Anfang des 19. Jahrhunderts wurde über Tulove Grede eine breite Straße gebaut – die Majstorska cesta, die erste Staatsstraße, die den Süden und Norden Kroatiens verband und 41 Kilometer lang war. Sie verband unter anderem Wien mit Zadar. Darauf verließen wir uns, als wir uns im Wind, der Äste mit sich riss, auf den Weg machten. Die Straße ist teilweise asphaltiert, aber auch dort, wo sie nicht asphaltiert ist, ist sie breit und in gutem Zustand. Ganz oben stießen wir auf eine Backsteinmauer. Als wir das Auto einen Meter davor fuhren, merkten wir, dass wir sie aufgrund der Windböe nicht mehr kontrollieren konnten, und kehrten schnell um. Wir hatten den Aufstieg bereits aufgegeben, denn in solch felsigem Gelände sollte einen nichts aus der Ruhe bringen, geschweige denn herumwirbeln. Wir hofften, wenigstens einen Spaziergang machen zu können. Sobald ich aus dem Auto stieg, war mir klar, dass das keine gute Idee war. Aber ich musste wenigstens ein paar Fotos machen, die Inschriften auf den Gedenktafeln lesen und zur Kapelle gelangen. Als ich es geschafft hatte, mich so weit zurückzuziehen, dass mich der Wind nicht mehr ans Novigrader Meer hinauswehte, war ich froh darüber. Dann geriet ich in Panik. Würde das Auto bis zum Abstieg stabil bleiben? Ich ließ Duško und mich sofort umkehren. Unterwegs begegneten wir einigen Wanderern aus Slowenien. Ich weiß nicht, ob sie auch in Panik gerieten oder ob sie ihren Plan bis zum Ende durchgezogen haben. Ich tippe auf Letzteres.

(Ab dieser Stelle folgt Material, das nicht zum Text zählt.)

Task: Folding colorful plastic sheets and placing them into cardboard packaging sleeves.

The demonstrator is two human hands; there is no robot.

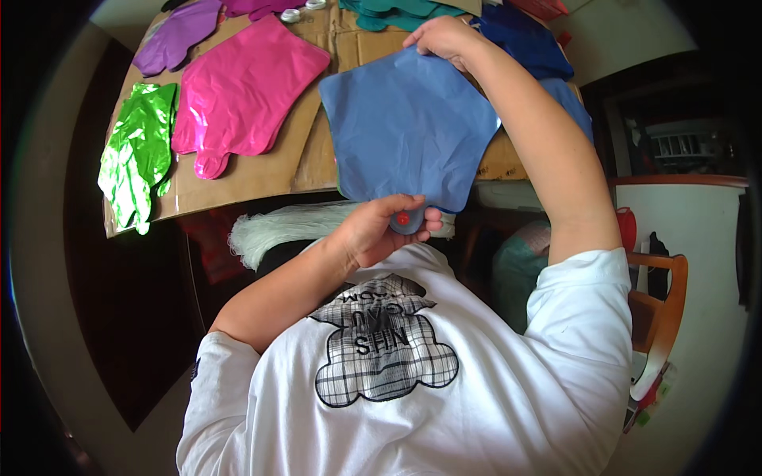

Und so feierten wir, den Umständen entsprechend, unseren Hochzeitstag in einem ruhigen Fischrestaurant in Zadar. Als wir uns bei unseren Trauzeugen darüber beklagten, dass der Wind unsere Pläne durchkreuzt hatte, meinten sie, der Wind sei an diesem Tag eher durchschnittlich gewesen und könne oft viel stärker wehen. Und wir glauben nicht, dass es irgendwo so stark wehen kann wie hier.